The Romantic Realism of Valery Katsuba

The Romantic Realism of Valery Katsuba

Air Flight, Luzhniki (IV), Moscow

Gymnasts on Grebnoy Canal

“Valery Katsuba is a master of aesthetics, and he describes the human body with the precision and elegance of Praxiteles; but within each of those beautiful bodies, he finds a beating heart.”

Andrew Solomon

The exhibition The Romantic Realism of Valery Katsuba opened at Contemporary Gallery Kunming on June 17, 2023, featuring 34 works spanning two decades of this leading Belarusian photographer’s career.

Curator’s text:

As the writer Andrew Solomon notes, Valery Katsuba does something marvellous in his elegantly arranged figure compositions. This thing, once spoken of the aura that any great work of art should possess, is the magic that draws us to Katsuba’s pictures. And, however we choose to describe it, in his photographs this “aura” exerts a very immediate effect on the senses. It is exactly for reasons of those beautiful bodies, which dominate the frames with their powerful physical presence, that Katsuba’s visual language has ready appeal for all who encounter his pictures. It speaks of a very human desire, the yearning within us for a perfection that we know we will never attain for ourselves. At least, not in the usual flow of a quotidian life.

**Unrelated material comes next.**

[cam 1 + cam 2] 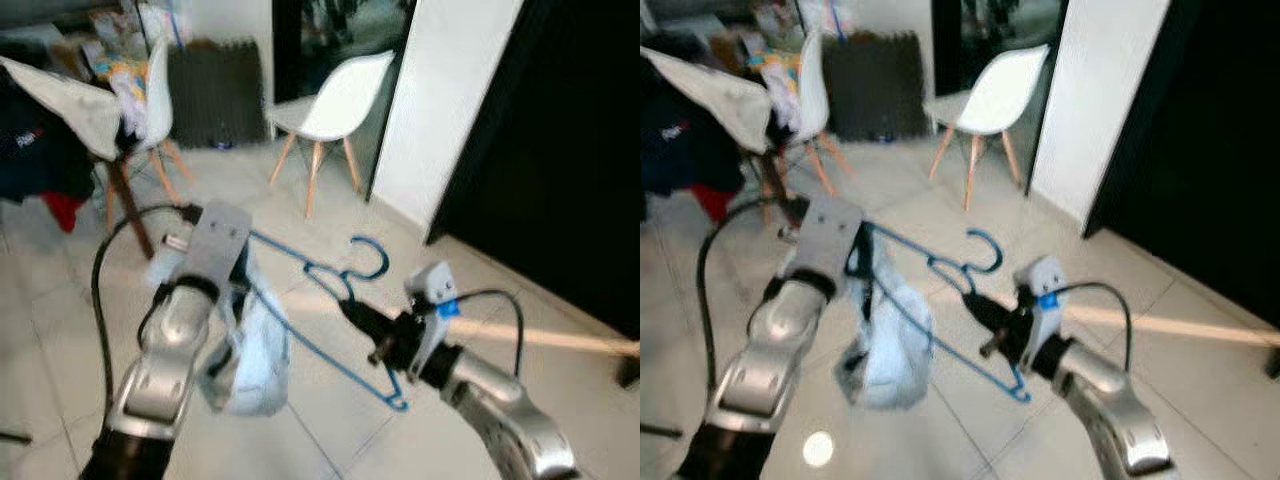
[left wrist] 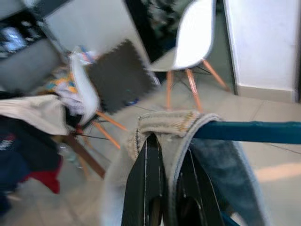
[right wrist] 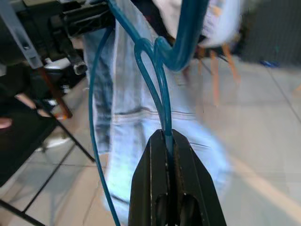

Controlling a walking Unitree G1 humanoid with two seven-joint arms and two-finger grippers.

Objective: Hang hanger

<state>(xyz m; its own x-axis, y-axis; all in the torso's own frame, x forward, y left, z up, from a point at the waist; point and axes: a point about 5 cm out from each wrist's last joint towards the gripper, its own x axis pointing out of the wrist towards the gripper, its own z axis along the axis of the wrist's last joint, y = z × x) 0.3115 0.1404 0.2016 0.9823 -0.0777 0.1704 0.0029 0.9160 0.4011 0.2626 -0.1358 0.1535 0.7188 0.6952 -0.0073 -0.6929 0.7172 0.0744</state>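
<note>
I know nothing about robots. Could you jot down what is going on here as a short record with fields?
Item held: blue wire hanger with pale denim garment draped on it
Right gripper: shut on the hanger wire below its hook
Left gripper: fingers pinch the garment's waistband at the hanger's other end
Hanger state: tilted in the air above the tiled floor, not yet hung
Background: two white plastic chairs with wooden legs

— How is the light? It looks like soft daylight to me, with a pale bright strip across the floor tiles [image 1: 560, 340].

— Yes, and a small round glare spot [image 1: 818, 448] on the tiles. The right side is almost black. Everything is slightly blurred, and the wrist views blur more around the edges.
</note>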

What sparks the immediacy of Katsuba’s photographic expression is the striking, often unexpected combination of bodies and environs. In the grand tableaux he conceived for a series featuring gymnasts and ballerinas in juxtaposition with various iconic works of art, the elegance of the figures is accentuated by the drama of their surroundings; stage-like settings that we recognise as the once-common nineteenth-century majesty of grand museum halls or similar architecturally ornate spaces. We marvel once again as we read the beauty the photographs parade, the tension between perfection and power that reverberates across the picture plane.

Faraway from Home. Sailors Tango, Buenos Aires

A Jump in Front of Victory of Samothrace

Katsuba’s images are clearly staged and thus have a conscious aura of performative distance about them. Yet, are we drawn into the world he presents to us. Katsuba points the way, because even though it is obvious from motifs in the photos, like the figures’ expressions, the precision of their postures, and the calculated ornament of the settings that this world is unmistakably Russian, its aspirations, together with its indelible seam of romance – are ones all peoples share in common, no matter who we are or where we are from. As in all great Russian literature, this presence serves to posit delicate questions as to the nature of change between differences eras of time. Human emotion is the very core of our existence.